Print the entire listing below word for word, excluding its pictures.

★ ★ ★ ★ ★ ★ ★

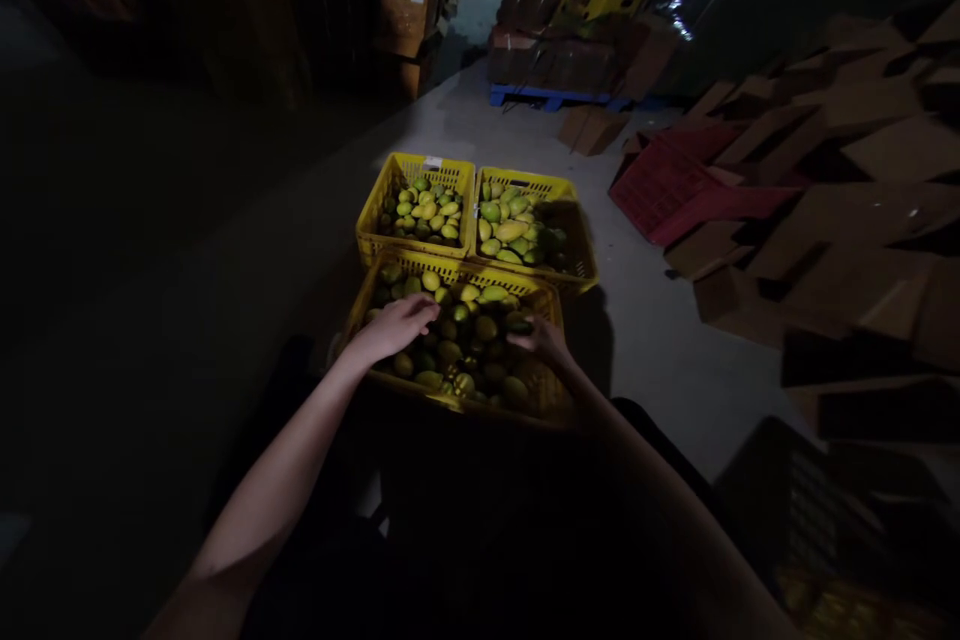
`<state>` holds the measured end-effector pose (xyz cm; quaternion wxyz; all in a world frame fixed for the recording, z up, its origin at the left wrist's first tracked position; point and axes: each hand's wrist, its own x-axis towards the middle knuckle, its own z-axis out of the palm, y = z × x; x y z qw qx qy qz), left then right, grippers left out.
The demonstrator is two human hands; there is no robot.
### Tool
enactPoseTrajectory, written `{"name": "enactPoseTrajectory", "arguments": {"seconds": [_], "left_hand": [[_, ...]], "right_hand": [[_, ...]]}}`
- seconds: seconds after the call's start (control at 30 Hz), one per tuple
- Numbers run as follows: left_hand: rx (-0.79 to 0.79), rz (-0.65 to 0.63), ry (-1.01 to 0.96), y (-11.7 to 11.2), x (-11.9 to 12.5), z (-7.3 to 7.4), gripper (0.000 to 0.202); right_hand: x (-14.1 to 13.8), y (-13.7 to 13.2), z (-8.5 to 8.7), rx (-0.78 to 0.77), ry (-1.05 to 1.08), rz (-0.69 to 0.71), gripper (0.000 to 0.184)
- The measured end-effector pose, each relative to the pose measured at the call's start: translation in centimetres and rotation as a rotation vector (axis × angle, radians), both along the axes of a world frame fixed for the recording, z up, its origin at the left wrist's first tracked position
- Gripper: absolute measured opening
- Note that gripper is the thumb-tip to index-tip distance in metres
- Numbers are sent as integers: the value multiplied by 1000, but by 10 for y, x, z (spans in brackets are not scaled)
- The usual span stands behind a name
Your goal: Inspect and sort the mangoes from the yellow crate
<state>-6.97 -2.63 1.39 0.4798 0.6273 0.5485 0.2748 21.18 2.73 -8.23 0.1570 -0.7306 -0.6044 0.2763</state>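
Note:
Green and yellow mangoes (486, 328) fill much of the near yellow crate (559, 305) in front of me. Over its left side is my left hand (401, 325), palm down, its fingers stretched toward the fruit and nothing seen in them. At the crate's right side, my right hand (543, 340) has its fingers around a dark green mango (519, 323). Shadow hides part of that grip. Behind stand two more yellow crates: the left crate (364, 225) holds small yellowish mangoes (429, 210), and the right crate (589, 255) has larger greenish ones (512, 230).
Cardboard boxes (862, 220) lie heaped on the right, with a red crate (667, 185) at their edge. Farther back, a blue pallet (551, 98) carries stacked goods. Another stack of cartons (401, 15) stands to its left. Grey floor (300, 190) surrounds the crates.

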Motion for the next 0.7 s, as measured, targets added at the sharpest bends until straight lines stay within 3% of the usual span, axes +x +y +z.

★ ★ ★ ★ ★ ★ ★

**Your solution:**
`<state>` holds the measured end-effector pose (xyz cm; quaternion wxyz; all in a world frame fixed for the recording, z up, its origin at the left wrist's first tracked position; point and axes: each hand's wrist, its own x-axis towards the middle knuckle, its own z-axis out of the palm, y = z × x; x y z qw qx qy qz), left then right, grippers left out.
The demonstrator is two human hands; there is no robot.
### Tool
enactPoseTrajectory, written `{"name": "enactPoseTrajectory", "arguments": {"seconds": [_], "left_hand": [[_, ...]], "right_hand": [[_, ...]]}}`
- seconds: seconds after the call's start (control at 30 Hz), one per tuple
- Numbers run as follows: left_hand: rx (-0.79 to 0.79), rz (-0.65 to 0.63), ry (-1.01 to 0.96), y (-11.7 to 11.2), x (-11.9 to 12.5), z (-7.3 to 7.4), gripper (0.000 to 0.202); right_hand: x (-14.1 to 13.8), y (-13.7 to 13.2), z (-8.5 to 8.7), rx (-0.78 to 0.77), ry (-1.05 to 1.08), rz (-0.69 to 0.71), gripper (0.000 to 0.184)
- The measured end-effector pose, each relative to the pose measured at the call's start: translation in centimetres and rotation as a rotation vector (axis × angle, radians), both along the axes of a world frame fixed for the recording, z up, its origin at the left wrist's first tracked position
- Gripper: absolute measured opening
- Note that gripper is the thumb-tip to index-tip distance in metres
- Numbers are sent as integers: the value multiplied by 1000, but by 10 for y, x, z (spans in brackets are not scaled)
- The usual span stands behind a name
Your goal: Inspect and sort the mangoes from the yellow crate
<state>-6.97 -2.63 1.39 0.4798 0.6273 0.5485 0.2748 21.18 2.73 -8.23 0.1570 -0.7306 -0.6044 0.2763</state>
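Note:
Green and yellow mangoes (486, 328) fill much of the near yellow crate (559, 305) in front of me. Over its left side is my left hand (401, 325), palm down, its fingers stretched toward the fruit and nothing seen in them. At the crate's right side, my right hand (543, 340) has its fingers around a dark green mango (519, 323). Shadow hides part of that grip. Behind stand two more yellow crates: the left crate (364, 225) holds small yellowish mangoes (429, 210), and the right crate (589, 255) has larger greenish ones (512, 230).
Cardboard boxes (862, 220) lie heaped on the right, with a red crate (667, 185) at their edge. Farther back, a blue pallet (551, 98) carries stacked goods. Another stack of cartons (401, 15) stands to its left. Grey floor (300, 190) surrounds the crates.
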
Motion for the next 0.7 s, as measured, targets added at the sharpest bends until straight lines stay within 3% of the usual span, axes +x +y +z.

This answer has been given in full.